TASK OBJECTIVE — For this exercise, output the entries below exactly from the line that holds "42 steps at" to the line that holds "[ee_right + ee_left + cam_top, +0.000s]", both ends included. No pictures belong in the copy.

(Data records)
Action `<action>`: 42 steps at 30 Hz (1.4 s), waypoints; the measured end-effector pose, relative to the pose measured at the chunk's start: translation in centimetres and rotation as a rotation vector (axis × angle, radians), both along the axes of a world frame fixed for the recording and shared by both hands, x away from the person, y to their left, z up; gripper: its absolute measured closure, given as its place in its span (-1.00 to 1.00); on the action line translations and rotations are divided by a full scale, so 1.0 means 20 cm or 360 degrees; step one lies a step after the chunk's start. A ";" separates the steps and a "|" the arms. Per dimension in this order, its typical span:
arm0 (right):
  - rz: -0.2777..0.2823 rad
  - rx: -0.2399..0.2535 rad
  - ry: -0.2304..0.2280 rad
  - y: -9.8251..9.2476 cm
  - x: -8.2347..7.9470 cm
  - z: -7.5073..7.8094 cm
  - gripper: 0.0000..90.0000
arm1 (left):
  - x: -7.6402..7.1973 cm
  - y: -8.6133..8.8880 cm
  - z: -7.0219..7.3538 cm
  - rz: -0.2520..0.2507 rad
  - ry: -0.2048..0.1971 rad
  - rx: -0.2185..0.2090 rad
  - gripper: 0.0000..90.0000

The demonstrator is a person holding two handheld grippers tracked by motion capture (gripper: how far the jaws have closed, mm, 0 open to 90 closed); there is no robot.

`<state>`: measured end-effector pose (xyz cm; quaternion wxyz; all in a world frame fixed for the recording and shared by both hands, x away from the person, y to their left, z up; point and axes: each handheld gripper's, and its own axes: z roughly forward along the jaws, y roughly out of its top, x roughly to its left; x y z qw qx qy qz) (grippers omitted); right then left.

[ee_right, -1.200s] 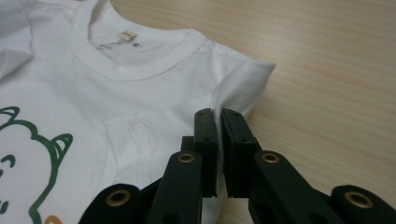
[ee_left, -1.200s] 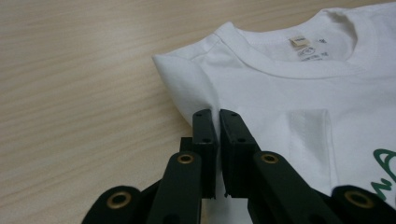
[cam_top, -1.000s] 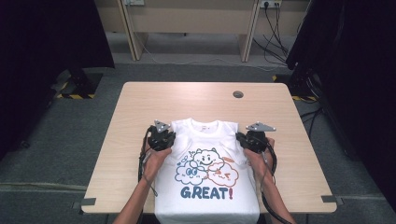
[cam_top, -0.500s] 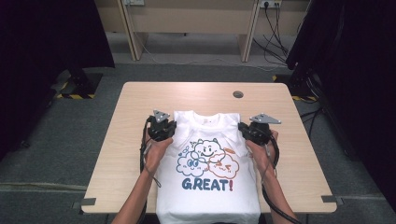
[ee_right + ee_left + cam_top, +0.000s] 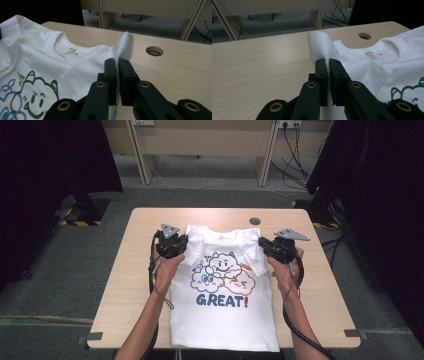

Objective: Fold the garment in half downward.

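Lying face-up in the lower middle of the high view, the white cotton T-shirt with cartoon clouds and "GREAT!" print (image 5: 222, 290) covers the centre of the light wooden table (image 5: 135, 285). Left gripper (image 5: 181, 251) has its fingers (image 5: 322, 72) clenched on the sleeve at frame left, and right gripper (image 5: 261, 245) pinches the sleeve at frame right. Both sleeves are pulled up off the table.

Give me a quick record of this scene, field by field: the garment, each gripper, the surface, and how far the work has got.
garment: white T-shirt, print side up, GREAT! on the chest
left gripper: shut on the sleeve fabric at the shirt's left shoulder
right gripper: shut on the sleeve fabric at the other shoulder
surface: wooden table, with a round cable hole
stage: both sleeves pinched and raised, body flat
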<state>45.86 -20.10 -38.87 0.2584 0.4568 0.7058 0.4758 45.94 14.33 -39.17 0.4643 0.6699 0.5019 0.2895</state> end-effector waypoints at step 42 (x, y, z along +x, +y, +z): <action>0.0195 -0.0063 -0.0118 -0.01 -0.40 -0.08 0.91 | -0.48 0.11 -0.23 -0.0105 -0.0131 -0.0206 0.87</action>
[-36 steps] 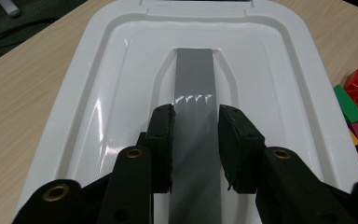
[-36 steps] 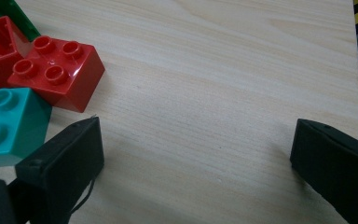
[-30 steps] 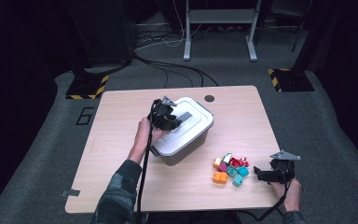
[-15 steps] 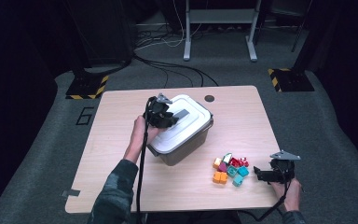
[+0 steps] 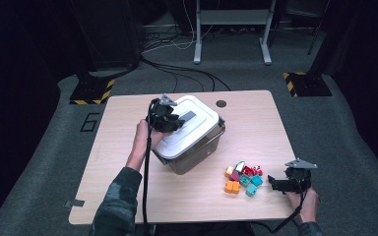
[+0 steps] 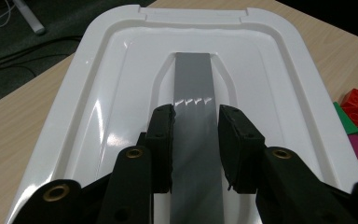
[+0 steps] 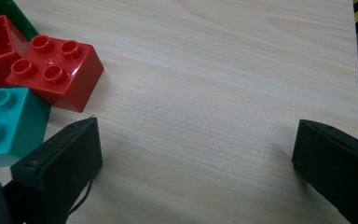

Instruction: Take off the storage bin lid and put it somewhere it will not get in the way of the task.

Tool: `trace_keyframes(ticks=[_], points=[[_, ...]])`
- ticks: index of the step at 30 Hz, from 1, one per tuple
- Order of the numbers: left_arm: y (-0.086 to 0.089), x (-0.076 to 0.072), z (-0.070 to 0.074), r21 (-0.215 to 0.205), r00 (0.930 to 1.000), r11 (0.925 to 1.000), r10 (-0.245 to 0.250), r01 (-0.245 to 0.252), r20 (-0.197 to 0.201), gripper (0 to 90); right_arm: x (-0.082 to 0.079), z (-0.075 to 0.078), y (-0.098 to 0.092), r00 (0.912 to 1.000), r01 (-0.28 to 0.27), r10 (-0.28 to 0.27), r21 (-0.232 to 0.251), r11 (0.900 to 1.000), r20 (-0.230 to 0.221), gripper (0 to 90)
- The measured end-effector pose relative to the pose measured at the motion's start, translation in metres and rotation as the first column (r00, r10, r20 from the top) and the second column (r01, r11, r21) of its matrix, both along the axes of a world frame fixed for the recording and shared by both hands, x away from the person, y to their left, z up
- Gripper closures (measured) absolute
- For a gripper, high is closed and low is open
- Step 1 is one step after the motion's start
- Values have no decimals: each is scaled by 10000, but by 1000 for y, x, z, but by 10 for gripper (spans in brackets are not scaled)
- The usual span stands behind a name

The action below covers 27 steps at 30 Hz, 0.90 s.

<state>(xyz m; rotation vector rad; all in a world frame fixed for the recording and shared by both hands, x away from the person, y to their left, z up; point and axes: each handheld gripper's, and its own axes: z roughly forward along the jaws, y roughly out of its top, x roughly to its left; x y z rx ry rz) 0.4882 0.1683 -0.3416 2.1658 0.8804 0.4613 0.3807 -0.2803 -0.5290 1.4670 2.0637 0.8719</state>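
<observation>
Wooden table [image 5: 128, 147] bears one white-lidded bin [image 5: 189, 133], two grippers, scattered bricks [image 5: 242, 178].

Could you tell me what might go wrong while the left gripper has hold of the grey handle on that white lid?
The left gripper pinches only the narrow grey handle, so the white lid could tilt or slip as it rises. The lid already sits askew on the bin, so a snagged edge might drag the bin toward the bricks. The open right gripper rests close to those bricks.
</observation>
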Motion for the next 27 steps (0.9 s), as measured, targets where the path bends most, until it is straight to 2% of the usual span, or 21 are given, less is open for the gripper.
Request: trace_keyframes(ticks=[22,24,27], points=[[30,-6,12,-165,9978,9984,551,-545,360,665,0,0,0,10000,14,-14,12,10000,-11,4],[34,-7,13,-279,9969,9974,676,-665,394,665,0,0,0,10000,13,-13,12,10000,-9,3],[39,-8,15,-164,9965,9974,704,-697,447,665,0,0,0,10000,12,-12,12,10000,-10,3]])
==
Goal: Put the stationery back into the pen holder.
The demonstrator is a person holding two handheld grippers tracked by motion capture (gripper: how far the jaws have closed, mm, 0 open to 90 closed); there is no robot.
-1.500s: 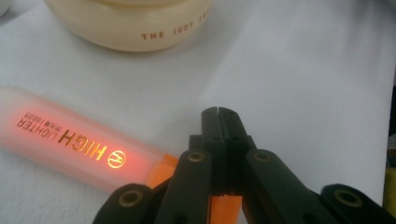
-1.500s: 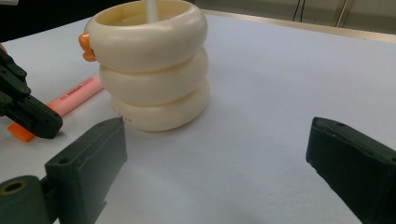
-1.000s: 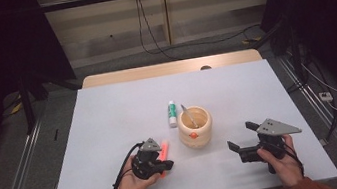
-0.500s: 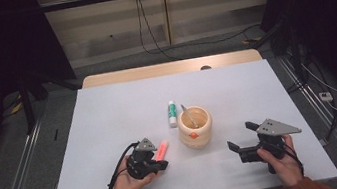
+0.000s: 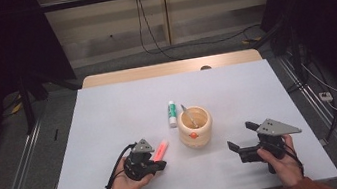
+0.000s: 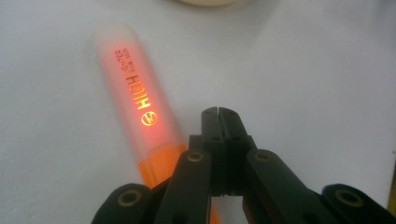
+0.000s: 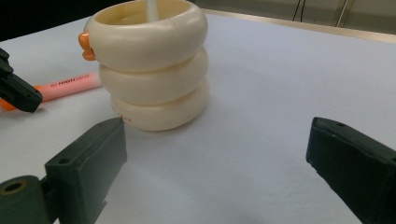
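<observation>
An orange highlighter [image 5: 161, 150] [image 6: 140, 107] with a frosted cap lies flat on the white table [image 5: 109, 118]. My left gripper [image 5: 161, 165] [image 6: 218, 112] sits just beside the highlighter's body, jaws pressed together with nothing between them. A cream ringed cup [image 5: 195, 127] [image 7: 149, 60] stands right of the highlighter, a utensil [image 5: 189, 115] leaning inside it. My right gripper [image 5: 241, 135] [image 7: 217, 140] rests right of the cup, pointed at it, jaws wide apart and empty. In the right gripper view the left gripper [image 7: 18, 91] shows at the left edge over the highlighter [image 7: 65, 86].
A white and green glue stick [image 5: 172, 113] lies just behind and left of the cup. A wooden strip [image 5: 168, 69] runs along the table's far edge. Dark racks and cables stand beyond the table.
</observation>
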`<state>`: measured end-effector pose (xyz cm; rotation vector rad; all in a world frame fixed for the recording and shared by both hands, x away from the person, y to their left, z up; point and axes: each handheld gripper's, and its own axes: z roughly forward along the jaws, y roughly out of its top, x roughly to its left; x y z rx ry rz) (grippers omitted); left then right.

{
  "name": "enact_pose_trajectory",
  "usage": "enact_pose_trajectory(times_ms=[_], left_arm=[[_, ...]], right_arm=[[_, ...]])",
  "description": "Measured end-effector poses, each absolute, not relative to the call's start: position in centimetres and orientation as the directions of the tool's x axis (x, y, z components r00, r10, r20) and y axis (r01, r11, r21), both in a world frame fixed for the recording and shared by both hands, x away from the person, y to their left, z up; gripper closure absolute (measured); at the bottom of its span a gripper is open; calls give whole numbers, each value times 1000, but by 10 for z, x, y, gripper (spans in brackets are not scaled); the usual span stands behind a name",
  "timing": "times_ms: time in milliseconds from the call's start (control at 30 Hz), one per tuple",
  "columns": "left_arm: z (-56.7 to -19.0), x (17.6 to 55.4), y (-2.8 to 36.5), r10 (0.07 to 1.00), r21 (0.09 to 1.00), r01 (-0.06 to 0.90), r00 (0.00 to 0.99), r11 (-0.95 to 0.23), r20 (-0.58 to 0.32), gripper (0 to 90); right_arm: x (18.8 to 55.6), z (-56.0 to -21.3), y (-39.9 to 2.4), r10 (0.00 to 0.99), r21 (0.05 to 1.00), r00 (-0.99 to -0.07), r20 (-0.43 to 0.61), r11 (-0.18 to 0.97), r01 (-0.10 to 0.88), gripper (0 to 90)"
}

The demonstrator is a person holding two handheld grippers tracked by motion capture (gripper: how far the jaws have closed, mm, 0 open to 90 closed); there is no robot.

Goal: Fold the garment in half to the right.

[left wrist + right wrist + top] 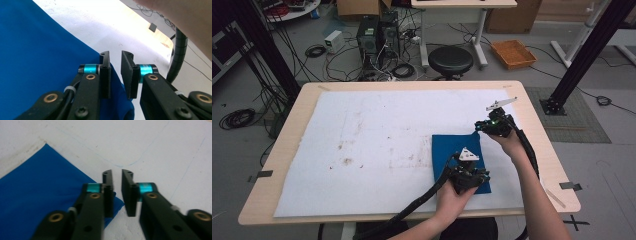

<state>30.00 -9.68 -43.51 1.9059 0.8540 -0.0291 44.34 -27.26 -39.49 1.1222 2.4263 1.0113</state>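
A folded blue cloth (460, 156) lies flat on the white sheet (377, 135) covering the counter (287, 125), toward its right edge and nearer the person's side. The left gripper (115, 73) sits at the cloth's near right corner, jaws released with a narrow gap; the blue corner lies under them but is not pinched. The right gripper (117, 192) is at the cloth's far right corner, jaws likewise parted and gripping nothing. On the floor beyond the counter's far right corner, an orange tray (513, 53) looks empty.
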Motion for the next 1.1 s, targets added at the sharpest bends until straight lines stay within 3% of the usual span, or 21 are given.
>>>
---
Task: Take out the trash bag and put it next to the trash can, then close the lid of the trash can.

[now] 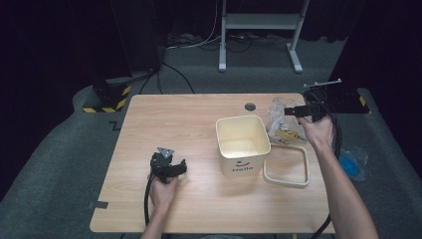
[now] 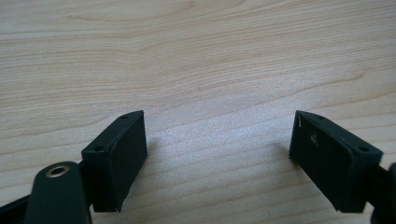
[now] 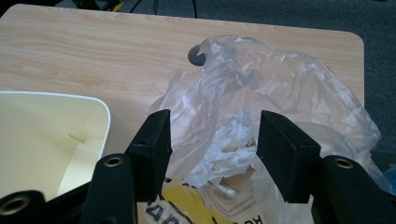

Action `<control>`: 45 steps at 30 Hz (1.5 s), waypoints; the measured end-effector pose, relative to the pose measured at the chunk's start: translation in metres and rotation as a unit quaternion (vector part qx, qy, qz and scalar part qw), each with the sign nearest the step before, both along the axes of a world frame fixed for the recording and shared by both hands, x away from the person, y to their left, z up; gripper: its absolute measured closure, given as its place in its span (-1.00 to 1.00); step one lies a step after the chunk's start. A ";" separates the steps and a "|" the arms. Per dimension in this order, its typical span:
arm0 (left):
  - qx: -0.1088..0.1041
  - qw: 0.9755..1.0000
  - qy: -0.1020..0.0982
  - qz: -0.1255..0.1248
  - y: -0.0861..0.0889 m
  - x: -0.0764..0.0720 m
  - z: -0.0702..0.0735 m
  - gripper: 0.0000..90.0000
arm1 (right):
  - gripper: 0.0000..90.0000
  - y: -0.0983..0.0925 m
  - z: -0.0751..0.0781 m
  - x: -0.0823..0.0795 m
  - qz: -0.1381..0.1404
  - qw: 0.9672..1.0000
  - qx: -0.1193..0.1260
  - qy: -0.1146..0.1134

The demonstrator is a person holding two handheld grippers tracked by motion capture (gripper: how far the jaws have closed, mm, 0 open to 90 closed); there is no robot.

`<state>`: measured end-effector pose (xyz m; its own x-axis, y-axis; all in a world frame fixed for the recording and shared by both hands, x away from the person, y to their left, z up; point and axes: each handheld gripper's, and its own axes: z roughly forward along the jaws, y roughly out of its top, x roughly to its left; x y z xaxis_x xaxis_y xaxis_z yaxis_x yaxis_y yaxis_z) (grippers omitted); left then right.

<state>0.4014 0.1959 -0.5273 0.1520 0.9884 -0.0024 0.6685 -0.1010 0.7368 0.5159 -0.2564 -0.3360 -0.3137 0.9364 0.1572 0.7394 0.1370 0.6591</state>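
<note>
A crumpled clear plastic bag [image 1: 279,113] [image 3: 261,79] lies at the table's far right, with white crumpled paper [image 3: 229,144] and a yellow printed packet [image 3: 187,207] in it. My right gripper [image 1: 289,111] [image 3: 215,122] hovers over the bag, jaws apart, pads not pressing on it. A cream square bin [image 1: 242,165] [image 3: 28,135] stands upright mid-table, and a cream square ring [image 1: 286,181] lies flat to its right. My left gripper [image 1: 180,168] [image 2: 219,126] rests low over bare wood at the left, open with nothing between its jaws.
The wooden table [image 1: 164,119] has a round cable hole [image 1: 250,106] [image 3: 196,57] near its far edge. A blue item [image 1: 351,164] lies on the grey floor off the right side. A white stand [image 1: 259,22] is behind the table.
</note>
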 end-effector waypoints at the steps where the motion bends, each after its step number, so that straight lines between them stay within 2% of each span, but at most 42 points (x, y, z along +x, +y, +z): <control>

ANSWER TO THE PROBLEM —
Action `<action>`: 42 steps at 30 Hz (1.4 s), waypoints; the measured end-effector pose, relative to the pose measured at the chunk's start: translation in centimetres and rotation as a rotation vector (axis × angle, radians), both along the axes of a world frame fixed for the recording and shared by both hands, x away from the person, y to their left, z up; gripper: its absolute measured closure, given as its place in its span (-1.00 to 1.00); on the action line translations and rotations are divided by a full scale, so 1.0 means 20 cm or 360 degrees; step one lies a step after the chunk's start. A ";" separates the steps and a "|" the arms. Per dimension in this order, its typical span:
arm0 (right):
  - rz: -0.2777..0.2823 rad
  - rx: -0.2399..0.2535 rad
  - ry: -0.2304..0.2280 rad
  - y: -9.8251..9.2476 cm
  - x: -8.2347..7.9470 cm
  - z: -7.5073..7.8094 cm
  - gripper: 0.0000..90.0000
arm1 (left):
  - x: -7.6402..7.1973 cm
  - y: -8.6133..8.8880 cm
  - z: -7.0219..7.3538 cm
  - rz: -0.2520..0.2507 rad
  - ry: -0.2048..0.1971 rad
  - rx: -0.2185..0.2090 rad
  - gripper: 0.0000..90.0000

The demonstrator is a person holding two handheld grippers tracked by motion capture (gripper: how far the jaws have closed, mm, 0 open to 90 closed); there is no robot.

`<state>`: measured end-effector pose (xyz cm; quaternion wxyz; all in a world frame fixed for the recording and shared by both hands, x away from the person, y to their left, z up; point and axes: each handheld gripper's, and its own axes: z roughly forward along the jaws, y roughly out of its top, x roughly to its left; x y z qw qx qy qz) (grippers omitted); right then left.

[ee_right, -1.200s] 
[ee_left, -1.200s] 
[cam_top, -1.000s] 
[cam_top, -0.500s] 
[ee_right + ee_left + cam_top, +0.000s] 

That is the complete answer.